- **EXERCISE GOAL**
Character for character, write out the data below.

- **MATERIAL PROVIDED**
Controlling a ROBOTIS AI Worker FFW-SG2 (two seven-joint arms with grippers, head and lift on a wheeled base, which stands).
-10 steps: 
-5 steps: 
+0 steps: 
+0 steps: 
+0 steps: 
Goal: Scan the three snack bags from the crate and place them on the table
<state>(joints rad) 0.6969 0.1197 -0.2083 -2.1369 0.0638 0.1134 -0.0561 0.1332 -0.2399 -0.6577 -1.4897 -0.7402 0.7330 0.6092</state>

- **COMPLETED TASK**
Controlling a ROBOTIS AI Worker FFW-SG2 (two seven-joint arms with grippers, head and lift on a wheeled base, which stands).
-10 steps: 
-5 steps: 
+0 steps: 
+0 steps: 
+0 steps: 
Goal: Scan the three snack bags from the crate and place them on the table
<state>(joints rad) 0.6969 0.1197 -0.2083 -2.1369 0.0638 0.1134 -0.0561 0.1332 -0.2399 -0.6577 -1.4897 -0.7402 0.7330 0.6092</state>

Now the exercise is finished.